Obsesionado con la idea de volverla a ver tomó la ruta de esa tarde todos los días a la misma hora; después de cinco días, justo cuando no le quedaba nada de esperanza, la volvió a ver y se propuso seguirla.
Al caminar con tres personas a distancia pensó:
-¡Oh, querida! ¡Estás preciosísima! Estoy tan feliz por volver a encontrarte.
La muchacha llevaba una camisa manga larga y esto no le permitía observar el lunar que tanto le gustaba a Andrés.
La tarde estaba fría, olía a humo de carros, el ambiente estaca cargado de pesadez, pero estos factores no le afectaban porque él estaba siguiendo aquello que tanto deseaba. Observó que la muchacha se dirigía a MacLaren’s Pub.
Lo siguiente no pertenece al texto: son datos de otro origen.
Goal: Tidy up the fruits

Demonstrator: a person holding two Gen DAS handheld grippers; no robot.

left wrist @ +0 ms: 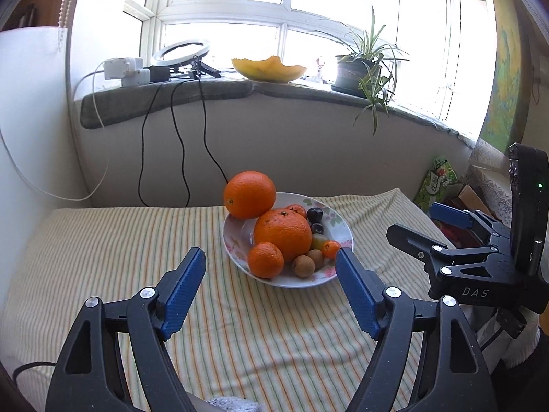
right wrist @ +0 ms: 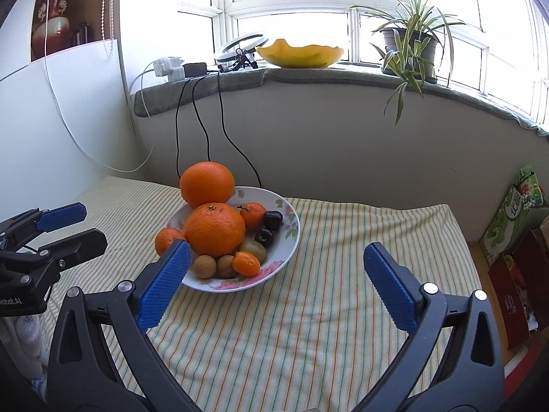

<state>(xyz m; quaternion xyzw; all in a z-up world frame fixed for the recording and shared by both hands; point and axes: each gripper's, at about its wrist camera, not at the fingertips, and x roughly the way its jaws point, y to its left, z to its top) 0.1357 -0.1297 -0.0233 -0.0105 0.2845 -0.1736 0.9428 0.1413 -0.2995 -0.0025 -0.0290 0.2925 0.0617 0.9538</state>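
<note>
Holding our left gripper [left wrist: 271, 262] and right gripper [right wrist: 276, 259] released and empty above the striped bench [right wrist: 308, 309], we see beyond them the plate [right wrist: 291, 240] heaped with oranges [right wrist: 215, 229], with a plant [right wrist: 410, 39] farthest back.

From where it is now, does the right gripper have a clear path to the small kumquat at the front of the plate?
Probably yes. The right gripper is open, and the kumquat lies at the plate's near edge with only striped cloth before it, though a longan touches its side.
</note>
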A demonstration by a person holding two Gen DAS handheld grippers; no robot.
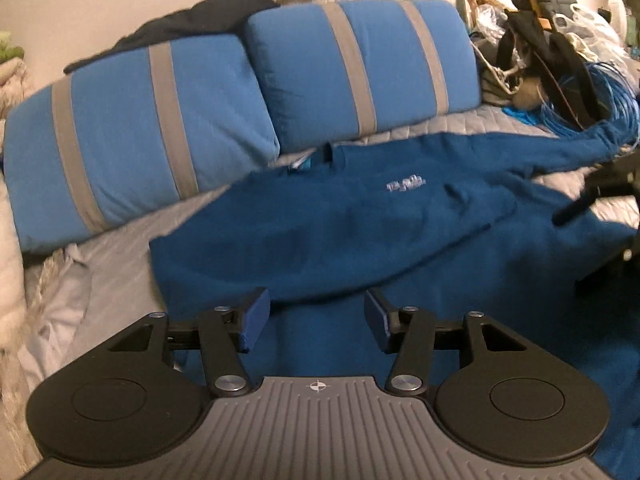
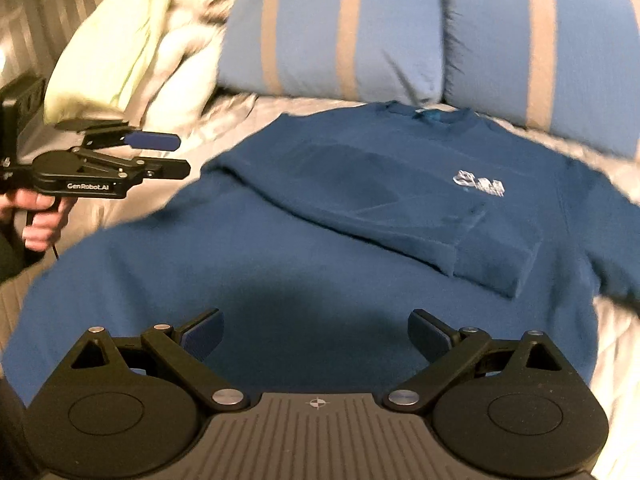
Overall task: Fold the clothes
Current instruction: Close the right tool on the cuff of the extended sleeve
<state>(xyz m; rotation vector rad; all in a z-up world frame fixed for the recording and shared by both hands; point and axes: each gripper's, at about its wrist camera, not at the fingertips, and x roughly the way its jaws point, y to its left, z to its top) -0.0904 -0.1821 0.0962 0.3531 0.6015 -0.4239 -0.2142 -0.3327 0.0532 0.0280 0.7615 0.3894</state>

Antes de que se volviera escapar se apresuró hasta alcanzarla y la tomó en sus brazos y le dijo:
-¡Te encontré! Con solo tocarte siento que vuelvo a ser el mismo de antes.-
En seguida decidió destaparle el hombro para besar el lunar en forma de nube sin importarle que su compañera intentaba alejarlo. Al ver que no tenía el lunar retrocedió e impresionado preguntó:
-Elizabeth, ¿y tú lunar? ¿Por qué ya no me abrazas cómo antes?
-Señor, aléjese de mí o llamaré a la policía. ¿Elizabeth? Mi nombre es Ana.
Después de esto, Ana se fue corriendo hacia donde se dirigía principalmente.
Andrés no podía creer que su dulce encuentro no fue como él lo esperaba; y es que, había olvidado que eso ya no podría pasar más. Porque a pesar de buscarla nunca la encontraría. Su dulce esposa estaba muerta.